The other three journeys are essentially positioning journeys to enable the three highlighted to offer convenient travel times for an hour or two in St Neots.

Many shopping type services of this kind (eg the R17 in Hertfordshire/Harrow I highlighted last week) don’t include such journeys in their timetable presentations, but on the other hand, there’s no harm just in case there’s an outside chance someone wanted to get to one of the villages ‘against the flow’.

But, what would be more useful is if the “passenger per trip” statistic only took account of the productive journeys which would improve the scoring. For example, in the case of the 65, annual patronage is 3,943 with a stated 30 “trips per week”. If this instead was expressed as 15 trips per week, passengers per journey would double from 2.53 to 5.06.

Granted it wouldn’t change the “cost per passenger” of £14.24 but taking account of “Social Value, Demographics, Minimum Service Level and Value for Money” (as per the ‘Framework’) the route scores an overall creditable 59% (as shown in the above graphic) which elsewhere in the Report is described as being “to note and constantly monitor performance and patronage”. There’s no mention of immediate withdrawal – for that a score of lower than 35% is needed or, if significantly amending a service isn’t an option, then a score below 50%. But, 59% should make it secure. See the scoring table below for all the routes costing more than £10 per journey.

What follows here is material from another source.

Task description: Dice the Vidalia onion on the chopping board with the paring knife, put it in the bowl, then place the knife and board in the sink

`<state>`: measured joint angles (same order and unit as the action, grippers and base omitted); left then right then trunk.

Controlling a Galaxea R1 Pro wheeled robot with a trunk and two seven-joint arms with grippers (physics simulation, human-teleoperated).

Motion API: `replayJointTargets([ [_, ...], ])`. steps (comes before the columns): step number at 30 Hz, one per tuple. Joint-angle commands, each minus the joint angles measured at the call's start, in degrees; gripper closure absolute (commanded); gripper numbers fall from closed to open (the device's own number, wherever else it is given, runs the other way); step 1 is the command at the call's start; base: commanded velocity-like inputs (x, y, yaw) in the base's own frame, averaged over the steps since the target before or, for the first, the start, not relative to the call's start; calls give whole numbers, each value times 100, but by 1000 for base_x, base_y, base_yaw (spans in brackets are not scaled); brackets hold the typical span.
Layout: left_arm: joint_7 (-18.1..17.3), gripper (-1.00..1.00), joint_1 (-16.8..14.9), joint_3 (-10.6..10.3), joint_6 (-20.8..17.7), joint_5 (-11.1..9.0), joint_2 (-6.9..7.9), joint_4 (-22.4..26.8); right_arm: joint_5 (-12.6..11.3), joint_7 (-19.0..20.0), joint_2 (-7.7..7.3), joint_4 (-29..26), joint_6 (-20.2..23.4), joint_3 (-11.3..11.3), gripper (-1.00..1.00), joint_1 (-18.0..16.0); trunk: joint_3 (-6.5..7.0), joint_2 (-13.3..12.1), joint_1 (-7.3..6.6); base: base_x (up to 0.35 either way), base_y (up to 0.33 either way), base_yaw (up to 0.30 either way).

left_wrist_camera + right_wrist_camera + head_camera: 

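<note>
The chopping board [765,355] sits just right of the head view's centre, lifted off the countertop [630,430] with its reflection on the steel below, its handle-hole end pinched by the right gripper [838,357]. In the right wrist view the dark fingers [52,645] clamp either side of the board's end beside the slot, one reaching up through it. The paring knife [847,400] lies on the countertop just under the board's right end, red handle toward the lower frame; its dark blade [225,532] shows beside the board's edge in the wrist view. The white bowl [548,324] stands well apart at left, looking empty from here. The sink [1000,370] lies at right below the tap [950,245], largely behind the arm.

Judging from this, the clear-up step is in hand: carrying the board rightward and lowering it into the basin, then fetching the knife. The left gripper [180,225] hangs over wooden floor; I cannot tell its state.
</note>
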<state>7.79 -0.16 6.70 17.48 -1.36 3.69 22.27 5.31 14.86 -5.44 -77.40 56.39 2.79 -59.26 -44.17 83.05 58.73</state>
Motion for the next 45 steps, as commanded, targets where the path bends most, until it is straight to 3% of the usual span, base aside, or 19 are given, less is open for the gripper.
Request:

What stands out from all this is officers (and their consultants) proposing to sacrifice the 65 to help bolster the Authority’s beloved Tiger on Demand DRT operation in which the West Huntingdonshire zone includes the villages concerned and St Neots.

But, back in July 2025 the Authority’s Transport Committee received an update on Tiger on Demand operations which “currently averages 1.53 boardings per service hour across all the services, which tracks well with national and international benchmarks for Demand Responsive Transport. The Huntingdonshire service, which has been established as an On Demand service for much longer is performing the best of all the schemes, demonstrating stability can encourage growth for these types of transport services.”

It was against that background that I thought I’d take a ride on the threatened route 65 and see how many passengers are using it and whether they’re likely to embrace the idea of having to try their luck at booking a journey either by using an app or calling the Tiger-on-Demand “customer service line”.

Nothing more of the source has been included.